Google Hacking for Penetration Testers (Google Hacking for short) is Johnny Long and company's tome on the subject of using what is widely considered to be the web's only worthwhile search engine and the myriad of ways that you can get very specific information out of it. Not just for web pages, you can find Excel spreadsheets, Word documents, and all sorts of information that the owners thought was hidden. This is what makes Google hacking, as an activity, so interesting.

The Google Hacking book starts with Google search basics, which is usually way more than most people do in a given week of using Google. With nary a pause, Chapter 2 covers advanced Google search operators, such as exclusions, file types, and restrictions like "inurl:" and "phonebook:". By this point, you should be sufficiently armed to do some serious Google hacking. Together with the skills and the imagination to phrase what it is you're looking for, you can mine the web.

Chapter 3 provides a simple, fast-paced introduction to using Google to do more than find porn and stalk potential mates. You can dig around in sites to find, for example, backup scripts (which may expose database parameters, useful for SQL injections later on) and eve use Google to hide your tracks as a proxy server (note this only partially works).

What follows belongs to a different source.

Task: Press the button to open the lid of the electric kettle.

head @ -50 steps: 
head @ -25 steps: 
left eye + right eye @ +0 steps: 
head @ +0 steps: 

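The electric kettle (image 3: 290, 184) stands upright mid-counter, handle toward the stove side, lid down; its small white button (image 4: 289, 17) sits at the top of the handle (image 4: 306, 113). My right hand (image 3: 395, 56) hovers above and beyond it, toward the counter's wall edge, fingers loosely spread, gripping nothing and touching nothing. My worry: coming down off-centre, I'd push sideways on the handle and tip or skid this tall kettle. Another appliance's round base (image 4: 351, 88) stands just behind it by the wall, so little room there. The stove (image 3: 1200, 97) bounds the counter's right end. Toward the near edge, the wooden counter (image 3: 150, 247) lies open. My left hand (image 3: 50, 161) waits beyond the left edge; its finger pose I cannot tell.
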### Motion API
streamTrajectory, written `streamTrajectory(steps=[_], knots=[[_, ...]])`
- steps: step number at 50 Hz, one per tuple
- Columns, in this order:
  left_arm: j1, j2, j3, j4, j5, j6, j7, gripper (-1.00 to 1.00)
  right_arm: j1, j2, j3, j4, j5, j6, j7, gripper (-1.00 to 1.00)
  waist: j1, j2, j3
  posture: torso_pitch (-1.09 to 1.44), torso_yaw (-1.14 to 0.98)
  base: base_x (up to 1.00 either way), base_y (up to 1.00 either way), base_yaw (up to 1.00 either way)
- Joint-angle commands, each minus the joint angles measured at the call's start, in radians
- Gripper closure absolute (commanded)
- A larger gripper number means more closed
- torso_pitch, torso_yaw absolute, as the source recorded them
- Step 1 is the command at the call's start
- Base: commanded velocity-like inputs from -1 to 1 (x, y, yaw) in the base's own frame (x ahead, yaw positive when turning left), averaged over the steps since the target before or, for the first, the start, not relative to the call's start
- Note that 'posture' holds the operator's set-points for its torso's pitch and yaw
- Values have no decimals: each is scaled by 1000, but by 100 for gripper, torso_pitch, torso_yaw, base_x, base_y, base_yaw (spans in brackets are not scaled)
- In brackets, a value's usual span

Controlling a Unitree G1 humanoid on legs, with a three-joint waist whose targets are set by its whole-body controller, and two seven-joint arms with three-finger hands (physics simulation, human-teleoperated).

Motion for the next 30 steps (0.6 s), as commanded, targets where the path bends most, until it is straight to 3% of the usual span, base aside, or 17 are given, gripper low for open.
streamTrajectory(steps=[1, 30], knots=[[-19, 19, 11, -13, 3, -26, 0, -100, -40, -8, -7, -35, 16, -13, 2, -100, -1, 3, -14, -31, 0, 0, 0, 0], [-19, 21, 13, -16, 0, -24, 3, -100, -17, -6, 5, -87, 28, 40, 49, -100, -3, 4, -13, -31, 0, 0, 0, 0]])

The next few chapters focus on the Penetration Testers portion of the title. Chapter 4 starts with the preassessment of the target (of your pen-test), including digging around for information left by employees (ie mails that reveal employee lists), information about the company leaked in job postings (which may include technologies used), and all the kind of stuff you want to know before you start knocking around. Chapter 5 shows you how to use Google and a few other sites to map the target. After all, Google's indexed their site, why not use the data they gathered. Chapter 6 has some real meat in it, including how to find vulnerable CGI programs via Google queries (ie looking for formmail.cgi scripts).

Chapter 7, which is described as "Ten Simple Security Searches That Work", is surprisingly succinct and effective. It basically helps you map the restrictions you learned earlier into queries and data to help you penetrate a target's security without ever leaving Google. Chapters 8 and 9 help you understand how to use Google to enumerate what you can about resources and authentication credentials, and Chapter 10 describes how to pull up documents for your perusal, some of which may be real gems.

Chapter 11 is another interesting chapter, where you learn how to use these same techniques on your own site to determine what kinds of exposures you have. This can include private communications, confidential memos, and even internal configuration information. What doesn't get stressed too clearly at all is that some sites don't respect "robots.txt", for example, and will archive pages indefinitely even if they weren't supposed to. As such, even if you are protected from Google you may not be entirely protected. Now is a good time to learn how to use other major search engines.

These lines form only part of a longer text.